Data listing
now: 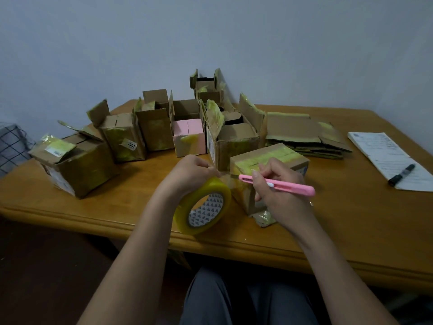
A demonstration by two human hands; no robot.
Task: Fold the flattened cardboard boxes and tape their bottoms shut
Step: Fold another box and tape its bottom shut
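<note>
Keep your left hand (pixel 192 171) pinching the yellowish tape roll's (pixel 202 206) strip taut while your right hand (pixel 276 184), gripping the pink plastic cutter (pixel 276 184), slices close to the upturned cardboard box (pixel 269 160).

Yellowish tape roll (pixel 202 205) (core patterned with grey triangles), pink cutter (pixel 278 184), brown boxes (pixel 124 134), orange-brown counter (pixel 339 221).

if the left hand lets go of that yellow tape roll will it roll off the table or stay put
The tape roll would probably roll: it is round, tilted on its edge and close to the table front. The strip stretched to the box might check it until the pink cutter severs it. It looks fairly full, so likely hefty.
</note>
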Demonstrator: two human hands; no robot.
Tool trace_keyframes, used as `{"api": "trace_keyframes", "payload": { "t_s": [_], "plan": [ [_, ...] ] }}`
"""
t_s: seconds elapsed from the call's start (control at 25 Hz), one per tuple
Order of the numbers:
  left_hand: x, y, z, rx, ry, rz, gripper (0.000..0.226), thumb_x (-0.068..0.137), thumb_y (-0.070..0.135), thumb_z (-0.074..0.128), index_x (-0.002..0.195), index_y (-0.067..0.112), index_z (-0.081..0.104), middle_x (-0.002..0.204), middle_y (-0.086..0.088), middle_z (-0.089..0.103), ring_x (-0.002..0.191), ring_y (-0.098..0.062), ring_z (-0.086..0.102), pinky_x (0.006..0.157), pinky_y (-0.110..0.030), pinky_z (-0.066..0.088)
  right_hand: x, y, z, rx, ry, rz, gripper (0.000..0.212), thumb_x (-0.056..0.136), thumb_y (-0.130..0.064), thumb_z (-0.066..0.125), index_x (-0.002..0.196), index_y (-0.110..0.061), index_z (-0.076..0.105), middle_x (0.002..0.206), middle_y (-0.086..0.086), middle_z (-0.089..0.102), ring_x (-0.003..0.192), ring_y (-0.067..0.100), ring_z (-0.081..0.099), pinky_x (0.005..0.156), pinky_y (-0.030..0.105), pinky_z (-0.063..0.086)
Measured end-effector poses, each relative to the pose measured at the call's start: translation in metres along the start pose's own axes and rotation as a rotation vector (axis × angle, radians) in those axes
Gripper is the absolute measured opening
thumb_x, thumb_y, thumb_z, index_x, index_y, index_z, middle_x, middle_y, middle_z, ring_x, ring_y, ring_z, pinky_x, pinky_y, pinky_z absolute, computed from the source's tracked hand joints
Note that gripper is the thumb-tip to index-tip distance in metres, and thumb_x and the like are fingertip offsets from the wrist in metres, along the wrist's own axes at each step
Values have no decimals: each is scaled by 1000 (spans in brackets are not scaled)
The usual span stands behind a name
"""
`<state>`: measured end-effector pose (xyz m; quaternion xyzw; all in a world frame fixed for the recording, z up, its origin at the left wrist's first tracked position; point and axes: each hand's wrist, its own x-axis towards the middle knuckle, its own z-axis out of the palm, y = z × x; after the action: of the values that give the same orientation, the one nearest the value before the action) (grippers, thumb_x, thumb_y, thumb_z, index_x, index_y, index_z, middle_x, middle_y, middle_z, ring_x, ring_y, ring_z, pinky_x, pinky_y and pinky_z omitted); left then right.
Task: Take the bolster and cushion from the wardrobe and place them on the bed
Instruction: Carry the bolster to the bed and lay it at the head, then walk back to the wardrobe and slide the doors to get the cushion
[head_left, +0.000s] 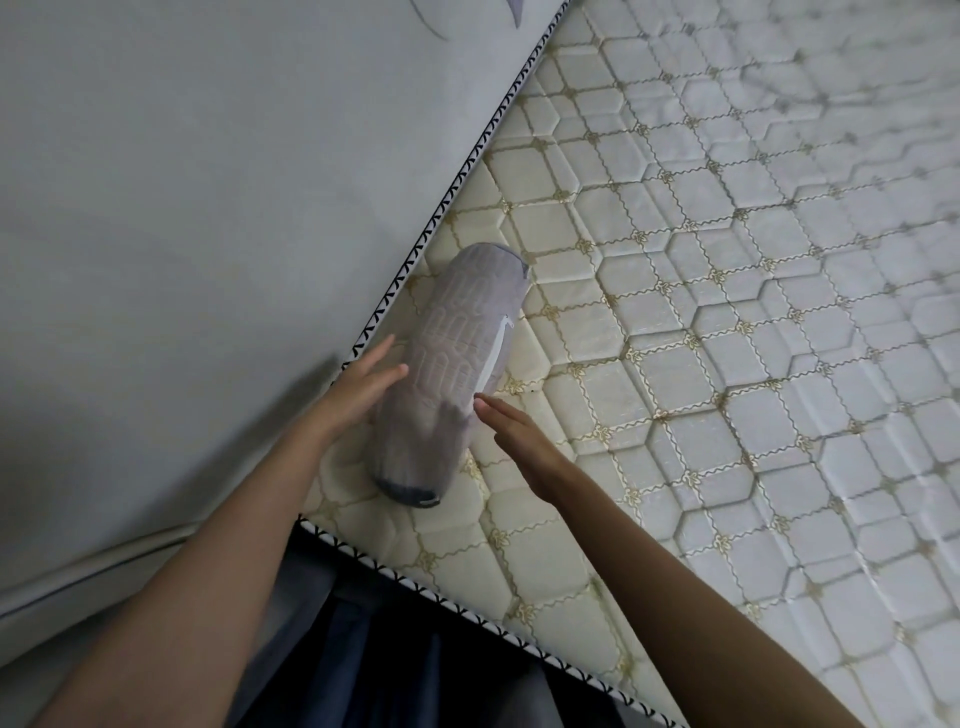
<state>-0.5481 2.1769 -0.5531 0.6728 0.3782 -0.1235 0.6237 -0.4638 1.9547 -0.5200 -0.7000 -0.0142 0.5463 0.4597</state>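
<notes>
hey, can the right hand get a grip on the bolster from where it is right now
Probably yes. The right hand is open, its fingertips right at the side of the bolster, which lies on the bed with nothing between them. The left hand flanks the other side.

Grey padded panel (208, 208): fills the upper left of the frame, upright beside the quilted surface.
Dark blue fabric (374, 649): bottom centre, hanging in folds below the trimmed edge.

Home bedroom: quilted bed mattress (727, 312), grey bolster (447, 374).
</notes>
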Motion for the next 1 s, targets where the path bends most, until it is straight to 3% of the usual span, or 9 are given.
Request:
{"api": "trace_keyframes", "payload": {
  "t_s": [0.16,0.32,0.44,0.56,0.76,1.0],
  "plan": [
    [-44,40,1,56,-103,32,55,99,27,51,149,13,31,156,-4,32,137,-8,31,108,-22,21,-34,-25,-13,36,21,-110,53,97,-49,47,143,-23,44,152,-2,41,140,15,35,118,40,24],
    [-93,73,6,-81,-181,6,46,102,22,42,145,7,38,151,-9,41,138,-19,39,112,-27,26,-68,-40,-25,93,9,-190,48,101,-45,40,139,-18,50,143,-1,53,134,12,45,115,37,30],
    [-127,97,4,-203,-212,59,40,103,21,35,135,2,49,136,-15,57,128,-22,53,112,-31,35,-98,-53,-33,167,11,-229,45,102,-44,36,121,-16,65,126,2,67,120,11,60,107,30,42],
    [-153,122,7,-249,-169,119,41,103,29,36,114,3,65,114,-16,71,108,-21,68,98,-32,49,-133,-69,-45,245,93,-241,47,104,-41,35,103,-14,72,108,7,76,106,17,69,98,31,50],
    [-178,148,22,-302,-41,137,43,103,29,37,96,4,70,95,-15,77,87,-22,74,78,-29,59,-186,-79,-72,404,224,-269,47,104,-38,35,100,-7,70,100,12,76,97,22,72,89,31,53],
    [-201,168,61,-318,-194,128,46,102,35,36,98,6,72,102,-16,76,97,-24,73,83,-30,58,-239,-69,-98,526,237,-313,51,103,-41,32,105,-5,68,101,11,76,100,22,72,88,28,54]
  ]
}}
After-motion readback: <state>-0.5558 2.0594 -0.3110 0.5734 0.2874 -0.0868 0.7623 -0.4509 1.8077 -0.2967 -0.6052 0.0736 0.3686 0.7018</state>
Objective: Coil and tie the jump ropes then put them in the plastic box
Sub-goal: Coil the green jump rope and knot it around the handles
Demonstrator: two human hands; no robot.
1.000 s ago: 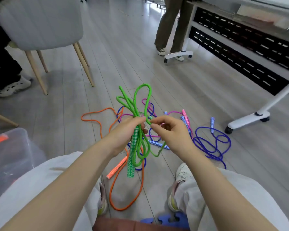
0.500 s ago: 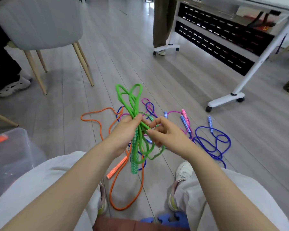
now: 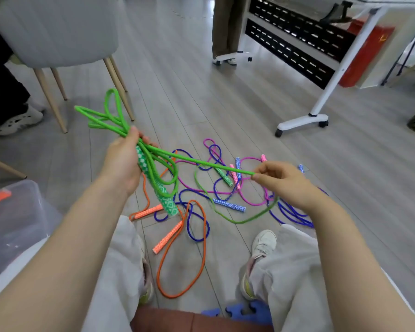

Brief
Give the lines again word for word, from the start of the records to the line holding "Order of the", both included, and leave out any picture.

Output below
now: 
A demonstration by two human hands; no robot.
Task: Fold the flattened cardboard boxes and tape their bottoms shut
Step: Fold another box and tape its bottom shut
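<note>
Keep your left hand (pixel 192 171) pinching the yellowish tape roll's (pixel 202 206) strip taut while your right hand (pixel 276 184), gripping the pink plastic cutter (pixel 276 184), slices close to the upturned cardboard box (pixel 269 160).

Yellowish tape roll (pixel 202 205) (core patterned with grey triangles), pink cutter (pixel 278 184), brown boxes (pixel 124 134), orange-brown counter (pixel 339 221).

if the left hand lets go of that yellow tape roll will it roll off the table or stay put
The tape roll would probably roll: it is round, tilted on its edge and close to the table front. The strip stretched to the box might check it until the pink cutter severs it. It looks fairly full, so likely hefty.
</note>
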Demonstrator: two human hands; no robot.
Tool trace_keyframes, used as `{"api": "trace_keyframes", "payload": { "t_s": [_], "plan": [ [_, ...] ] }}`
"""
t_s: seconds elapsed from the call's start (control at 25 Hz), one per tuple
Order of the numbers:

The requested output is now complete.